4. You get a 2,1,2,1 and can’t remember your results.
5. You rehydrate at the local pub, and, with your eye on three good looking girls you make polite conversation with the one who’s buying the drinks “Your wasting your time with us mate” she says, "two of us are lesbians and Julie thinks she’s got swine flu…" So you wink at the one who’s coughing.
6. You are lying on your yacht, listening to the water, watching the deep blue sky and you sleepily think “I have two boats, if I have to sell one.. It won’t be this…
7. You look into the mirror and see fine lines, an uneven skin tone and a certain dryness. McLube fixes that.
It was the UK Inland Championships at Queen Mary.
I won, the Mach 2 was awsome, so much speed that despite my best efforts, it dragged me to the front.

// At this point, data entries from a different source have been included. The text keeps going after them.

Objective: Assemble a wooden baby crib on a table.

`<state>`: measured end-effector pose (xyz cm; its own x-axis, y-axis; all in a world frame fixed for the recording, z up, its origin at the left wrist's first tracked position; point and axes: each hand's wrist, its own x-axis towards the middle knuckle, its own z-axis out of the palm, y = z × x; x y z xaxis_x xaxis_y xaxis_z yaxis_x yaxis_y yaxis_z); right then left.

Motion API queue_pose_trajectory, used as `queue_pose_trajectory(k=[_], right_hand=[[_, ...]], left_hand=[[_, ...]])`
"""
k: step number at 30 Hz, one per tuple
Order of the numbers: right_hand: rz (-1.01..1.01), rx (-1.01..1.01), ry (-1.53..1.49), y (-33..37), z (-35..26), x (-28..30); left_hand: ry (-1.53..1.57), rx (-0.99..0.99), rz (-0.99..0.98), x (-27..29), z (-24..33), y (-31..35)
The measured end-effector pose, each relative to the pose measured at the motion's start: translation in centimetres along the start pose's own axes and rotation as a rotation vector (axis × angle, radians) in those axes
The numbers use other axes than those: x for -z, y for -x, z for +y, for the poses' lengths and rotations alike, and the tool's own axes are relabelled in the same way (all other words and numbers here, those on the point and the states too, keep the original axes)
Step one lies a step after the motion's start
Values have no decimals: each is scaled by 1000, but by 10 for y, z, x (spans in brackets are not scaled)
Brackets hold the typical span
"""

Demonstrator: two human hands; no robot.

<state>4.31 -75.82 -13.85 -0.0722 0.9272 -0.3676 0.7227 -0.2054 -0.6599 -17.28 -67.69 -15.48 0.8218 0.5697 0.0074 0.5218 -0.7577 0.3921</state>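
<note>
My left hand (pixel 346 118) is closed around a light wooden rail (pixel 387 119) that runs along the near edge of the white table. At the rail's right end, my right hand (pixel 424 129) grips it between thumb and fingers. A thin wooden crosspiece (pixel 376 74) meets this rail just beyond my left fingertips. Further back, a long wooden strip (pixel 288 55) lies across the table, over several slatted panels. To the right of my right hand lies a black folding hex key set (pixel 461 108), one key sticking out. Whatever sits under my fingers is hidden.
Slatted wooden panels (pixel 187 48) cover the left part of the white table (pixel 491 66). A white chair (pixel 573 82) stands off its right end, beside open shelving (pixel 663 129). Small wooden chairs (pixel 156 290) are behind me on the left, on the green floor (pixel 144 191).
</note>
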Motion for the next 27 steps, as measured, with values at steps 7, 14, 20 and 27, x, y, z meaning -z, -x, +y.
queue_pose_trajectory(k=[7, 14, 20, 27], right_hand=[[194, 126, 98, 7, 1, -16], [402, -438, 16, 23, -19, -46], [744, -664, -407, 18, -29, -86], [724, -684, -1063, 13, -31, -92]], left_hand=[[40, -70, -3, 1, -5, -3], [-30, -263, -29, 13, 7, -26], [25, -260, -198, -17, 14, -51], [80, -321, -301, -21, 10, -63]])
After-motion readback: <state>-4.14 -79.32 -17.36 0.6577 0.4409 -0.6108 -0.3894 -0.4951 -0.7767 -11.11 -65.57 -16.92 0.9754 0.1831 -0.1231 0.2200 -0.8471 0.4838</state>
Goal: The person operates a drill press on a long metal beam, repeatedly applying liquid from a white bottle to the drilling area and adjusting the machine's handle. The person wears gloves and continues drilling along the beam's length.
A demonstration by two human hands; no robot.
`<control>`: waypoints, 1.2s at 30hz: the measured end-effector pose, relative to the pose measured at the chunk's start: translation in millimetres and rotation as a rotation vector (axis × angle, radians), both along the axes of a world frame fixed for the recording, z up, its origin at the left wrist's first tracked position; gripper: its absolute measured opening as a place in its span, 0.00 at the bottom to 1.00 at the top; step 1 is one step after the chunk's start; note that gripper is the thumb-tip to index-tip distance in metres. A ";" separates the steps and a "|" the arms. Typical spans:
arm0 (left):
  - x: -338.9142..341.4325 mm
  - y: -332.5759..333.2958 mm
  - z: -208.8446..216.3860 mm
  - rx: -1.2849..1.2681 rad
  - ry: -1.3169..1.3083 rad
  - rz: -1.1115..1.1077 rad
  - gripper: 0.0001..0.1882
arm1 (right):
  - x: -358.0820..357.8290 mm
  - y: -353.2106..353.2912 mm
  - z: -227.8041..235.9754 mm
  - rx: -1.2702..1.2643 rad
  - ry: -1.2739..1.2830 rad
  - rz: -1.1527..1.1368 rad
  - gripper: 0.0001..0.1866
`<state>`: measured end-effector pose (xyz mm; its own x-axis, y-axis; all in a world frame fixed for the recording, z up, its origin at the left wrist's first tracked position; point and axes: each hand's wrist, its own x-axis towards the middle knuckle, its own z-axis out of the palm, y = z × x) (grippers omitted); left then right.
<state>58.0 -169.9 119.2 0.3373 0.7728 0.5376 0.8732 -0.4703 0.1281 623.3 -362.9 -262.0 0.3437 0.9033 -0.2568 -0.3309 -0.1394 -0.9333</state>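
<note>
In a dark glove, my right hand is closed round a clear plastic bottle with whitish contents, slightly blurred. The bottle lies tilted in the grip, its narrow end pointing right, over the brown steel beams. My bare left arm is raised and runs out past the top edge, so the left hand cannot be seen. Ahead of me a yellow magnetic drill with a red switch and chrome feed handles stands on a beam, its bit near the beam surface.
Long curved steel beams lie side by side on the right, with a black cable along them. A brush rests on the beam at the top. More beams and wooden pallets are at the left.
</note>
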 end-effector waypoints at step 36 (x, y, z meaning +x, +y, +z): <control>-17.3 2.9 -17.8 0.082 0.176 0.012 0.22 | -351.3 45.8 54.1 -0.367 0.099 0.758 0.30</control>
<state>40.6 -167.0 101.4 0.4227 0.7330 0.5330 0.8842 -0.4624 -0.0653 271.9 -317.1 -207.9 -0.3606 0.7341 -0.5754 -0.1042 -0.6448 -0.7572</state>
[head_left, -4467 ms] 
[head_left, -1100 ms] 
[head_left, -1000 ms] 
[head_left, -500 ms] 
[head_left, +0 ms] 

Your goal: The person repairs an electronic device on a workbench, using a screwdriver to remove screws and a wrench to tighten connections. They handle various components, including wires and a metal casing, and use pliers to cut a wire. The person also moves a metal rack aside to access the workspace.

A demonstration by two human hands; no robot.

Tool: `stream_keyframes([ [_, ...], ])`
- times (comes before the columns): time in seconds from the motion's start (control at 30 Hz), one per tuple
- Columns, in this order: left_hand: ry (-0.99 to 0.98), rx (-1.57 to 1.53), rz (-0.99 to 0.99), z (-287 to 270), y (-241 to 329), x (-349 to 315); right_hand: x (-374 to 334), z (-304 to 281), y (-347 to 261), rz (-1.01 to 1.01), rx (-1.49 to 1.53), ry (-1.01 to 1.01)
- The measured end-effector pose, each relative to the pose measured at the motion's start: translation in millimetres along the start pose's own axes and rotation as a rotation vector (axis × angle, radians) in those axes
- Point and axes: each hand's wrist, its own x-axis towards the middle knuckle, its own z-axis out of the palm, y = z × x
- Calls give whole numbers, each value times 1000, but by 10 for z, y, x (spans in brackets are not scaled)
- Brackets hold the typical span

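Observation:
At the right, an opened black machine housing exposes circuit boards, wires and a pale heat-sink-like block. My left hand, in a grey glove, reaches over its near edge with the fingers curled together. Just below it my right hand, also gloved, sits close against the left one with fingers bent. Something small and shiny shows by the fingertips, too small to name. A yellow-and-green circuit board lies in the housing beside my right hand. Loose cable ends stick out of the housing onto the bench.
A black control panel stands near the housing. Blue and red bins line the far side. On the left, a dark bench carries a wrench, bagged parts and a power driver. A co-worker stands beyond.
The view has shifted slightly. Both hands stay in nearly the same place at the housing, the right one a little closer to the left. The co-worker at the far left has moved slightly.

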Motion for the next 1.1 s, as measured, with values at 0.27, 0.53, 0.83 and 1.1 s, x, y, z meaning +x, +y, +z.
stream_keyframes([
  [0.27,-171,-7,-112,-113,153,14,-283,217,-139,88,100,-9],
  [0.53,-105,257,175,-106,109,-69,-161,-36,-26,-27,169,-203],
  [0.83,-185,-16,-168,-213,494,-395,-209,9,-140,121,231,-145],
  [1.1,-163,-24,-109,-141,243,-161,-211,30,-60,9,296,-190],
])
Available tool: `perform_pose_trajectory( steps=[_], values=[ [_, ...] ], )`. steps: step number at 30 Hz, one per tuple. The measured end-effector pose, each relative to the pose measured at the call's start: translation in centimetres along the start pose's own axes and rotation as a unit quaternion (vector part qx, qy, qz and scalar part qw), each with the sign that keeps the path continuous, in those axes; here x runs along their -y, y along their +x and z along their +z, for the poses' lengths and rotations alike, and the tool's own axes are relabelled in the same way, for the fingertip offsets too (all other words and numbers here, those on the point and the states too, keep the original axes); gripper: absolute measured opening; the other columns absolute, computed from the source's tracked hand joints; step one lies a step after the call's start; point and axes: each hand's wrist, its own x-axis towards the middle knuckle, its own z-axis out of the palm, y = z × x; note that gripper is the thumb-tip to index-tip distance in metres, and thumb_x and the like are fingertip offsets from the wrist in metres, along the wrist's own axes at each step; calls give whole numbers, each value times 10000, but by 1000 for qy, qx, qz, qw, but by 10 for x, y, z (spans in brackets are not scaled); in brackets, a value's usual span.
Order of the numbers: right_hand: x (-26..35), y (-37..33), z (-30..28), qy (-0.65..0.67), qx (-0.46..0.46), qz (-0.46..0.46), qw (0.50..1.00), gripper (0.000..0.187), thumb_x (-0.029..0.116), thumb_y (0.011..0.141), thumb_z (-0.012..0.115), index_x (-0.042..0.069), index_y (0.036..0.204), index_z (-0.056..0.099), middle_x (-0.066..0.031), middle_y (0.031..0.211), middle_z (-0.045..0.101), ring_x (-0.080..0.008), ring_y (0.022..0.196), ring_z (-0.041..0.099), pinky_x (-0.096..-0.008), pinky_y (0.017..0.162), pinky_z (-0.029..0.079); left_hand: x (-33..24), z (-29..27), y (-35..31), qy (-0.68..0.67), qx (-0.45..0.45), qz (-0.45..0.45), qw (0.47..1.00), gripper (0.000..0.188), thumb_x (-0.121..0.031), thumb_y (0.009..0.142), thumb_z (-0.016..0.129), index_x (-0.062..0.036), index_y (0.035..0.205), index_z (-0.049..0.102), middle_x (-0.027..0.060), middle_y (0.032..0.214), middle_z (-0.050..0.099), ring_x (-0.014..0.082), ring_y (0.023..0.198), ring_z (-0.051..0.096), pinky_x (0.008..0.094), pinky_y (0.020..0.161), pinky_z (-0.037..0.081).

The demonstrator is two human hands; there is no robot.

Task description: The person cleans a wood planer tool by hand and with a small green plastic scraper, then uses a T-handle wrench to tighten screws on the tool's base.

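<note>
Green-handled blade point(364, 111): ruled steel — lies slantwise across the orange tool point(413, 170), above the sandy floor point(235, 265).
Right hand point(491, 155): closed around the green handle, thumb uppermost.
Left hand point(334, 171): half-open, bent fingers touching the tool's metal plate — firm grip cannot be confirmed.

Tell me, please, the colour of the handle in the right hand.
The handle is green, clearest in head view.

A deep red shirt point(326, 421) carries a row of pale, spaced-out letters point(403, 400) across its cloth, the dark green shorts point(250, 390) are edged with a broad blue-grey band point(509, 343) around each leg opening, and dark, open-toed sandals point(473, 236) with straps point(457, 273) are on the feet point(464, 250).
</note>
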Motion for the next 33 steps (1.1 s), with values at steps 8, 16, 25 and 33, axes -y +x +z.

Mike Cooke sailed brilliantly to come second
Mike Lennon in the other Mach 2 came 3rd.
Adam was fourth
Alex Adams was 5th.
20 boats! We raced four heats yesterday and it was abandoned today. No wind. That was great, and mean't I could come home. Olay, Olay! Olay, Olay!
Tuesday, 5 May 2009
Well actually two Lone Stars. I arrived back from Dallas to see Mike Lennon rigging his new Mach 2 on the beach, helped by budding Moth sailor, and champion of the future, Marcus Payne.
Mike went out and won the "Toe in the Water" Charity pursuit race at Hayling Island SC, sailing off a handicap of 586! An incredible result which has well and truly buggered any chance of winning for the rest of us, but its nice having someone else to blame for a change ;-)
Malte Muenke is the only moth sailor in Texas. we met up with him on Sunday and he kindly let me sail his boat on a lake not unlike Grafham Water (but a little warmer) It's a prefect place for a moth sailing with great launching and more Texans should give it a go! We met Malte at Lewisville Lake Park and we'd nearly found him before we were stopped by the police for speeding, but sooner or later, Malte, the copper and my friend Michael were all chatting about Moths and watching as I went for a spin.
We have the Inland Championships this coming weekend, and with Mike clearly going fast it should be a good shoot out!